One of the main difficulties in reading the Kalevala in English translation is the work’s trochaic tertrameter, measured in quantities rather than stress counts—a form natural to Finnish and, by all reports, handled with great mastery in the original (you can hear recitations in Finnish online). But the meter is not natural to English, to put it gently. The one serious experimentation with it in English is Longfellow’s Hiawatha, a work he composed on the model of the Kalevala, and with something of the same intent—allowing the white settler population of America access to native stories. What has a natural swing in Finnish in Longfellow quickly becomes merely repetitive, even comical, in English—try to remember the last time you heard anyone reciting “On the shores of Gitchee Gumee” without giggling.

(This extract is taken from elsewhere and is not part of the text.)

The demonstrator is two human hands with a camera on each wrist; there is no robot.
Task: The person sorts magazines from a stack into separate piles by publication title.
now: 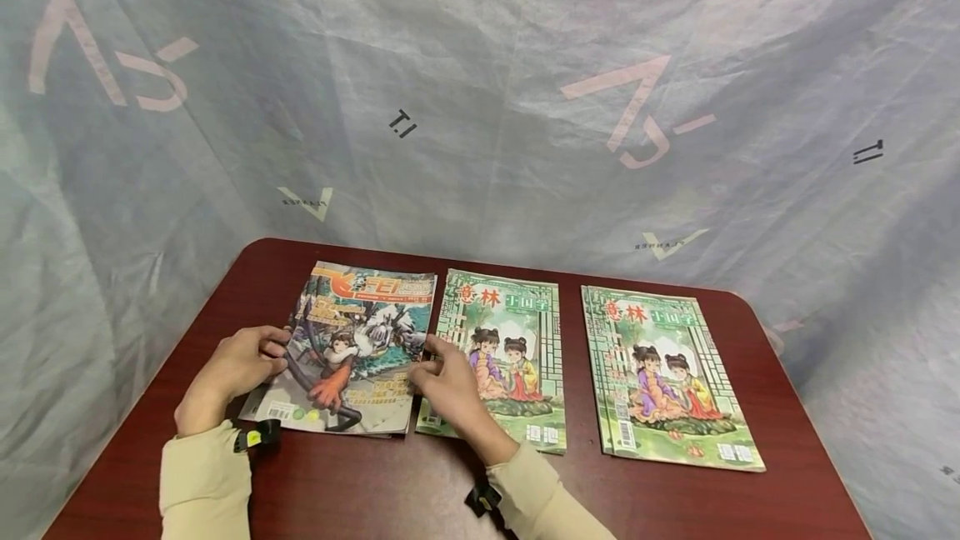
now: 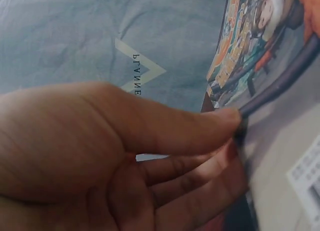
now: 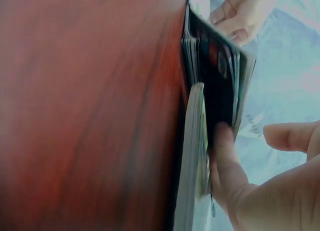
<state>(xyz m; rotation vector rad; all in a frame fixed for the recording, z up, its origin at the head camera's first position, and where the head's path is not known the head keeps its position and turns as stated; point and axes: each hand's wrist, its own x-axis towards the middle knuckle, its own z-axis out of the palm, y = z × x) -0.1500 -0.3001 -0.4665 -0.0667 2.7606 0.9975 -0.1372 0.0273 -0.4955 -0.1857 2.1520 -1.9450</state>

In earlier translations of the Kalevala that mimic the trochaic meter, monotony sets in almost immediately; F. P. Magoun’s later version, is prose and, I’m afraid, prosaic. I think both Keith Bosley’s translation in the Oxford World Classics series and Eino Friberg’s version for Penguin Classics represent real advances in getting the work into the reach of English readers: both are conscious of the original’s metrical movement but not trapped by it and the language in both, if obviously a translation of an extremely foreign model, is not painful. Both Bosley and Friberg do their determined and ingenious best to coax into English the great strangeness of the Kalevala—so ancient and dreamlike in feeling, like the Mahabharata or the Tain Bo Cuailnge, and yet in some ways so plain, so matter of fact. A. K. Ramanujan once said that no Indian ever hears the Mahabharata stories for the first time; I suspect for Finns, the Kalevala has that same local familiarity. It’s a distant and foreign country; but coming back from it, you feel, as Pico Iyer said of the transformations of travel, that the person who returns from it is not the person who went.
Elias Lönnrot:
The Kalevala, translated by Keith Bosley. Oxford World’s Classics, 1989.
Kalevala: The Epic of the Finnish People, translated by Eino Friberg. Penguin, 2021.
Bosley works with a syllabic metre, and has a good ear for alliteration, and uses many of the formal devices of the Finnish—alliteration, formulaic construction—with considerable skill. Friberg stays closer to the original trochaics, but with a variety that keeps them from becoming monotonous or ludicrous. The translations by John Martin Crawford and W.F. Kirby, in verse, and by Francis Peabody Magoun, Jr., in prose, are still in print and available online for free.